Fios de nanotubos de carbono, músculos artificiais e folhas transparentes:aplicações avançadas
Os nanotubos de carbono (CNTs) são conhecidos por sua extraordinária resistência, módulo, condutividade elétrica e térmica e estabilidade térmica em uma ampla faixa de temperatura. Um único nanotubo pode apresentar resistência à tração até 100 vezes maior que a do aço, tornando-os blocos de construção ideais para materiais de alto desempenho.[1]
Para aproveitar essas propriedades, os pesquisadores desenvolveram fios contínuos de CNT puro e fios compostos com alto teor de CNT. Técnicas como a eletrofiação de fibras de poliacrilonitrila (PAN) reforçadas com CNT de paredes múltiplas (MWCNT) ou fios de CNT/bambu celulósico produzem produtos multifuncionais com desempenho mecânico, térmico e elétrico notavelmente melhorado. As fibras CNT de parede simples (SWCNT) também podem ser fabricadas a partir de soluções de cristal líquido, produzindo fibras CNT puras e contínuas com propriedades superiores.[2]
Fabricação de fio CNT
Fibras contínuas de CNT podem ser produzidas em um reator horizontal de deposição química de vapor (CVD). Uma etapa de densificação por vapor de água encolhe a "meia" CNT em um fio denso de 1 a 3 mm de espessura, resultando em um fio altamente poroso (≈99%), mas mecanicamente robusto e eletricamente condutor. O processo permite um controle preciso sobre a densidade do enrolamento, permitindo a infiltração com polímeros para formar compósitos ou a mistura com outros fios para aplicações estruturais e funcionais personalizadas.[3]
Músculos Artificiais de CNT
Ao torcer o fio CNT em cilindros ocos e sem costura e infiltrando-os com uma cera de parafina que altera o volume, os pesquisadores criaram músculos artificiais capazes de contrações ultrarrápidas.
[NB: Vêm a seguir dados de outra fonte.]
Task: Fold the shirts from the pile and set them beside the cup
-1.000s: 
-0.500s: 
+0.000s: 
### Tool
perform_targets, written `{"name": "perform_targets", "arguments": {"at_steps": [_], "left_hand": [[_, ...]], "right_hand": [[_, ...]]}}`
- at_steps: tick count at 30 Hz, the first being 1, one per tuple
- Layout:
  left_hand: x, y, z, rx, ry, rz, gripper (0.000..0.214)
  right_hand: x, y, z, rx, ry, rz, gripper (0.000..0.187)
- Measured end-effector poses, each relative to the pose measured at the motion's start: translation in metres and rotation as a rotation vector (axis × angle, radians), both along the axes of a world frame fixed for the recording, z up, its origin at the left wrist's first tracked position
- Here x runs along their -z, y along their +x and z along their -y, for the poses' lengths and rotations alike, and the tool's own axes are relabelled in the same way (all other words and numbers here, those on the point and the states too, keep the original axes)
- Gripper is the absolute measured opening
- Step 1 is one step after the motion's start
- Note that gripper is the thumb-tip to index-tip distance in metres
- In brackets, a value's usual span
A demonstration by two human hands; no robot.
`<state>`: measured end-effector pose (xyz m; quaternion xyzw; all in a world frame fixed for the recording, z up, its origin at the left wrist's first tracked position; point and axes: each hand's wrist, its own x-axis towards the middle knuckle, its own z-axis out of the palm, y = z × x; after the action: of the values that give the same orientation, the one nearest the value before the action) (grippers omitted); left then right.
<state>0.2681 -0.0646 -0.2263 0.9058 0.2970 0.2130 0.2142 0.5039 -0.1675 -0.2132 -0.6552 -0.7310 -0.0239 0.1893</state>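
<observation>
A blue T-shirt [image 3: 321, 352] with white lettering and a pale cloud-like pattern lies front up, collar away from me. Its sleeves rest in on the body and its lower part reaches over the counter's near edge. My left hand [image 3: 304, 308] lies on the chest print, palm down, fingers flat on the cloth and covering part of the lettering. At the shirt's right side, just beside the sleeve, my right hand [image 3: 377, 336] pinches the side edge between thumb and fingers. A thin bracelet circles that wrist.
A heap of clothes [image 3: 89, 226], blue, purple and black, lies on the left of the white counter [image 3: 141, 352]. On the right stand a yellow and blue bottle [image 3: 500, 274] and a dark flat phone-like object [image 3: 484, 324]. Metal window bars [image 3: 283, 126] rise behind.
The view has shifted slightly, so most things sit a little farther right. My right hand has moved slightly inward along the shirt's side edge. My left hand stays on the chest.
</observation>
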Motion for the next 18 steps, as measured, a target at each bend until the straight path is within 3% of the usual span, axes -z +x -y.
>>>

O aquecimento da cera – por meio de corrente elétrica ou de um breve pulso de luz – faz com que a cera se expanda, o volume do fio aumente e o comprimento se contraia, produzindo movimento em apenas 25 µs. Esses atuadores podem levantar cargas até 200 vezes mais pesadas do que um músculo natural de tamanho equivalente, embora atualmente permaneçam inadequados para implantação biomédica direta.[4]
As aplicações potenciais abrangem robótica, cateteres cirúrgicos minimamente invasivos, micromotores, misturadores microfluídicos, óptica sintonizável, microválvulas, posicionadores de precisão e até mesmo brinquedos de consumo.
Folhas CNT transparentes
A expansão dos CNT em estruturas de macrodimensionamento sem aglutinantes tem sido historicamente um desafio. Avanços recentes envolvem a rotação de florestas CNT alinhadas verticalmente para formar folhas largas e longas transparentes. O aerogel autossustentável resultante, após a densificação, produz filmes finos e fortes que conduzem eletricidade, ligam microondas a plásticos e servem como eletrodos flexíveis para OLEDs, fontes de radiação de banda larga polarizada e outras aplicações.[5]
Esses avanços ilustram a versatilidade dos CNTs nos domínios estrutural, funcional e eletrônico.